Real-time Monitoring and Assessment of River Basin Conditions for Drinking Water Intake Protection

Albert Mpé Guilikeng
WATERNET EN1016
Rue du Président Wilson, 42 BP56, 78230 Le Pecq sur Seine, FRANCE
Email: ampe@citi.suez-lyonnaise-eaux.fr

OBJECTIVES

This paper presents the EU funded Telematics Application Programme "WaterNet" Project (EN1016); Distributed Water Quality Monitoring using Sensor Networks. During this project, two applications were developed for the demonstration of online river monitoring. These applications are based around two existing monitoring networks. The major objectives of the two applications are:

While these may appear common objectives for river monitoring, instead of using the normal procedures of sampling and subsequent analyses, which are time consuming and far from real-time, the objectives are met by the use of a geographically distributed network of automatic monitoring stations equipped with sensors and analysers.

The difficulty facing the users of existing monitoring systems is the rate and volume of data being collected, which prevents users from effectively overseeing the river state in real-time.

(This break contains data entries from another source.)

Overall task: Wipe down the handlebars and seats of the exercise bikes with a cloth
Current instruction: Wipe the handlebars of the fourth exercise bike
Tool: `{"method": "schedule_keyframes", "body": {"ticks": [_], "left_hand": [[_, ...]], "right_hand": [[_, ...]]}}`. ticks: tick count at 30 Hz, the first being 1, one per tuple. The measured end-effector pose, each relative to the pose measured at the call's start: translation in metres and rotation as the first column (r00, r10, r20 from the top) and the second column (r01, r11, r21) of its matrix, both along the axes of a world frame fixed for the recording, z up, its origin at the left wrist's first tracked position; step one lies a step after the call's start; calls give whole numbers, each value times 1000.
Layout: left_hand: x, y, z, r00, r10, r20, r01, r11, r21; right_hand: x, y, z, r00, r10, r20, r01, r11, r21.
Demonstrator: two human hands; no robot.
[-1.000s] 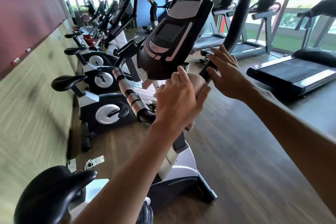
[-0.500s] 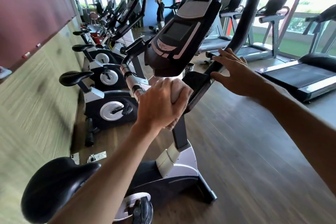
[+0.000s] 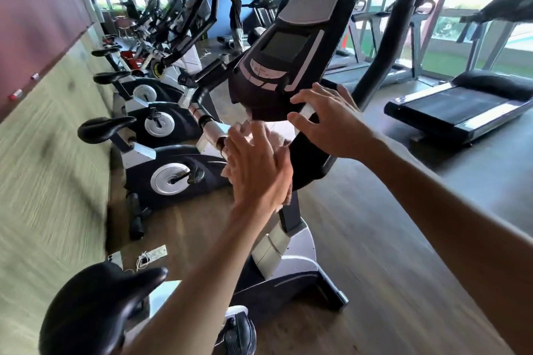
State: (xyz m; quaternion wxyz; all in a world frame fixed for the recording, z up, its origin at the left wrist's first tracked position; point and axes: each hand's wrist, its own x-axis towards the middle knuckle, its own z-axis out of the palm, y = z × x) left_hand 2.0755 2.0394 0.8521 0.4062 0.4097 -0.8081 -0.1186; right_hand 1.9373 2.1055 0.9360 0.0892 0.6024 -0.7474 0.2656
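Though the left hand (image 3: 256,170) covers most of the cloth (image 3: 277,138), pinkish folds show past its fingers (image 3: 261,132) and below its palm. Those fingers are straight and slightly spread, pressing the cloth flat against the bike's (image 3: 291,256) handlebar (image 3: 310,158) just under the console (image 3: 291,57); whether the thumb hooks the fabric cannot be told. The right hand (image 3: 328,127) has fingers splayed wide and holds nothing, its tips hidden behind the console's lower edge, so contact there is unclear. A black seat (image 3: 95,305) sits at lower left, partly cut off. Blur smears the wall (image 3: 49,170) and the floor (image 3: 375,239).
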Motion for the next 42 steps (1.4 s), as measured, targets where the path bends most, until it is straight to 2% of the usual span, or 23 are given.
{"method": "schedule_keyframes", "body": {"ticks": [2, 3, 5, 7, 8, 10, 11, 13, 16, 18, 22, 23, 27, 30, 32, 36, 37, 38, 42], "left_hand": [[16, -8, -4, 977, -207, -47, 206, 978, -24], [26, -14, -7, 951, -308, -6, 308, 950, -45], [47, -33, -13, 874, -456, 171, 474, 876, -89], [58, -51, -17, 802, -492, 340, 562, 814, -147], [58, -56, -19, 788, -487, 376, 583, 787, -202], [48, -52, -27, 830, -445, 336, 546, 773, -324], [40, -43, -32, 874, -404, 271, 481, 799, -360], [25, -14, -40, 945, -275, 176, 322, 878, -355], [14, 11, -45, 976, -109, 187, 171, 917, -361], [21, -4, -46, 968, -160, 195, 234, 857, -459], [44, -59, -55, 881, -403, 247, 458, 601, -655], [46, -64, -58, 879, -409, 246, 462, 597, -656], [31, -18, -55, 968, -183, 174, 247, 833, -496], [21, 4, -49, 979, -110, 169, 179, 860, -477], [27, -12, -50, 969, -173, 177, 244, 789, -563], [43, -66, -54, 872, -408, 272, 468, 527, -710], [44, -73, -56, 856, -433, 284, 490, 501, -713], [43, -74, -57, 860, -433, 270, 484, 525, -701], [34, -22, -57, 953, -230, 199, 301, 812, -501]], "right_hand": [[4, -2, -8, 993, -88, -84, 87, 996, -6], [6, -2, -12, 984, -120, -129, 119, 993, -15], [11, -1, -17, 969, -163, -186, 158, 987, -38], [14, -1, -19, 960, -204, -195, 196, 979, -59], [15, -2, -19, 954, -227, -195, 219, 974, -62], [18, -4, -20, 940, -272, -208, 264, 962, -66], [19, -5, -20, 933, -287, -216, 278, 958, -71], [20, -6, -21, 925, -309, -222, 298, 951, -83], [23, -7, -21, 906, -343, -247, 330, 939, -94], [25, -5, -22, 903, -343, -258, 331, 939, -90], [30, 1, -25, 922, -331, -200, 317, 943, -99], [32, -1, -25, 921, -339, -192, 324, 940, -107], [34, -7, -25, 894, -395, -213, 381, 919, -104], [34, -7, -23, 886, -409, -218, 405, 912, -68], [34, -6, -24, 881, -407, -242, 410, 911, -40], [37, -6, -30, 877, -429, -215, 439, 898, 1], [39, -6, -32, 872, -442, -209, 452, 892, -2], [40, -7, -33, 868, -453, -205, 463, 887, -3], [43, -10, -31, 851, -485, -201, 501, 865, 37]]}}
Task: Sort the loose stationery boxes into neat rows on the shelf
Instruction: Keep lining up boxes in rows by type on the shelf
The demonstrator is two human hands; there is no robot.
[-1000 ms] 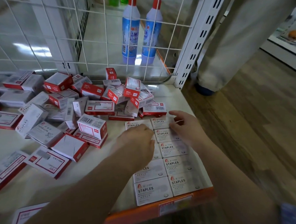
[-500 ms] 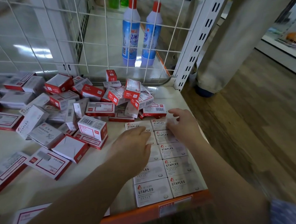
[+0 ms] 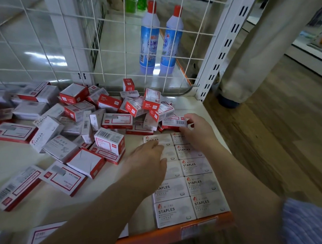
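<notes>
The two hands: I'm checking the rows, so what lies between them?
In the head view, white STAPLES boxes in neat rows lie between the left hand and right hand.

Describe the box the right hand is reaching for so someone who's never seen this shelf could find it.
Start at the white slotted upright at the shelf's back right corner, then drop to the near right edge of the jumbled pile. The box lies flat just beyond the two neat rows, at the right hand's fingertips. Unlike the neat rows' STAPLES tops, its white face shows a barcode and red edges.
</notes>
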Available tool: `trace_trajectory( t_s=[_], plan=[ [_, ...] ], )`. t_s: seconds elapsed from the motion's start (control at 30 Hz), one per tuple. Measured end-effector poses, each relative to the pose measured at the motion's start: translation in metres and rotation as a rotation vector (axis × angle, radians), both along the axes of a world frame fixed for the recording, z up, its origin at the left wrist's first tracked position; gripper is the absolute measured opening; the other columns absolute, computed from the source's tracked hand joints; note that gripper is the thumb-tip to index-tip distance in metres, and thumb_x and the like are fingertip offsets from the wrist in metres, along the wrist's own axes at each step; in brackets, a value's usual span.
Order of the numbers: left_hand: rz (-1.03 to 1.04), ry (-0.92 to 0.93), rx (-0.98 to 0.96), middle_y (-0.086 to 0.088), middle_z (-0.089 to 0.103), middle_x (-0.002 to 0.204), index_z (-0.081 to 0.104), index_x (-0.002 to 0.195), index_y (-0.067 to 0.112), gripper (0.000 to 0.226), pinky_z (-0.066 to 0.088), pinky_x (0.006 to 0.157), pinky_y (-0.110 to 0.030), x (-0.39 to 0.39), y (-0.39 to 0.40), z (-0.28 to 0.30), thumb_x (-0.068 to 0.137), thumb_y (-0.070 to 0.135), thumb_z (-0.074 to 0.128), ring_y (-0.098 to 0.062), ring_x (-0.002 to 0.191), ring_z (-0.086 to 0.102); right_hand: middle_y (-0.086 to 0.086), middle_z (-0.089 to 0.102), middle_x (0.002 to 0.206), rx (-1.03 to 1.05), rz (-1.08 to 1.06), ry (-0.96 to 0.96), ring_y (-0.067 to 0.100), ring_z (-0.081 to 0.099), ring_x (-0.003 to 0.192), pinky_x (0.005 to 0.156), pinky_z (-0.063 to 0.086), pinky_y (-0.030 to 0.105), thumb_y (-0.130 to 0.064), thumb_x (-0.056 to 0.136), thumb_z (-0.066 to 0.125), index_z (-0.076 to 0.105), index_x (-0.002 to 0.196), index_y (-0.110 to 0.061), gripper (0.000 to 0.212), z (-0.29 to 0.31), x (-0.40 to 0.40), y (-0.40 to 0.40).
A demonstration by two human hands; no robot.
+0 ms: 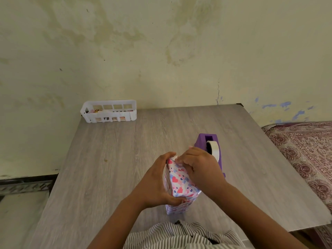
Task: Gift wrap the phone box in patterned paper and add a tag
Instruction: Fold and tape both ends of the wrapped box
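The phone box (177,187), wrapped in white paper with pink and blue hearts, stands on end near the front middle of the grey wooden table (111,159). My left hand (156,184) grips its left side, fingers curled over the top edge and thumb on the near face. My right hand (197,168) lies over the top right of the box, its fingertips pressing the folded paper at the upper end. The far side of the box is hidden behind my hands.
A purple tape dispenser (212,150) with a roll of clear tape stands just behind my right hand. A white slotted plastic basket (109,111) holding small paper items sits at the far left corner against the wall. A patterned bedspread (305,150) lies right of the table.
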State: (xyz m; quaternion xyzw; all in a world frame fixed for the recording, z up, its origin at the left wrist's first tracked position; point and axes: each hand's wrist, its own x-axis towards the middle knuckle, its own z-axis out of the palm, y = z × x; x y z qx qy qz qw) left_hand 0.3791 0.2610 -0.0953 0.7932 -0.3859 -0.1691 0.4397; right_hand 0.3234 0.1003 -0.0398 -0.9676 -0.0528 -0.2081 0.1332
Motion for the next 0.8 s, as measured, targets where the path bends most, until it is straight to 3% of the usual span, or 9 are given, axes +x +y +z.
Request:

Hence, their effective use demands real-time data handling capability in order to turn this monitoring data into useful information for water quality managers. This in turn enables them to make rapid and reliable decisions regarding the state of the river water for use in the production of drinking water.

USER REQUIREMENTS

The basic needs expressed above led to specific user requirements for an online, real-time, data handling/processing system that includes the following features:

In order to meet these requirements, different data fusion/data handling methods were developed and implemented. These are summarised in Table 1.

Level Type of Fusion Function Space
3 Decision Fusion Actions on environment, treatment plants, sensors,....  
2 Feature Fusion Detection of changes in state, classification, explanation... Multi-parameter, spatial
1 Data Fusion Cross Validation Geographical validation
space-time validation
Multi-parameter, spatial
0 Single Data Validation Low level validation One dimensional

Table 1: Data handling methods

The methods are general in the sense that they can also be applied to other systems where assessment of water state and classification of quality are required. The WaterNet applications were developed to build on the existing SCADA systems using the latter systems as front-ends to the real world while extracting data from the existing databases. The application runs on an NT platform. The extracted data is converted into useful information for presentation to different users. This means that the overall functionality of WaterNet is to concentrate and handle geographically distributed data and to distribute the resulting information to users in different geographical locations. This functionality collection process is structured as presented in Figure 1.

figure 1

Figure 1: Fusion Hierarchy

Although data handling in WaterNet is based on the fusion of data collected from automatic monitoring stations, the higher levels of the fusion hierarchy (the data collection and analysis procedure) also require other inputs such as manual sample data, descriptions of pollution events, and physical/geographical river data etc. If this data is not included in existing SCADA systems it is necessary to extend this or extract the data from other sources.

THE APPLICATIONS

The existing automatic monitoring networks used in the project are located on the River Seine (Paris area) and on the River Llobregat (Barcelona area). The two different monitoring networks both rely on SCADA systems to collect data from automatic monitoring stations located on the river banks. Water is pumped into the station houses, pre-treated (for most of the necessary measurements), and pumped to the different sensors/automated analysers. All activities at each station are controlled by a local computer, which in turn can be controlled from the SCADA system's main computer. Data is stored both locally and transmitted to the SCADA system's main computer located in a central control room.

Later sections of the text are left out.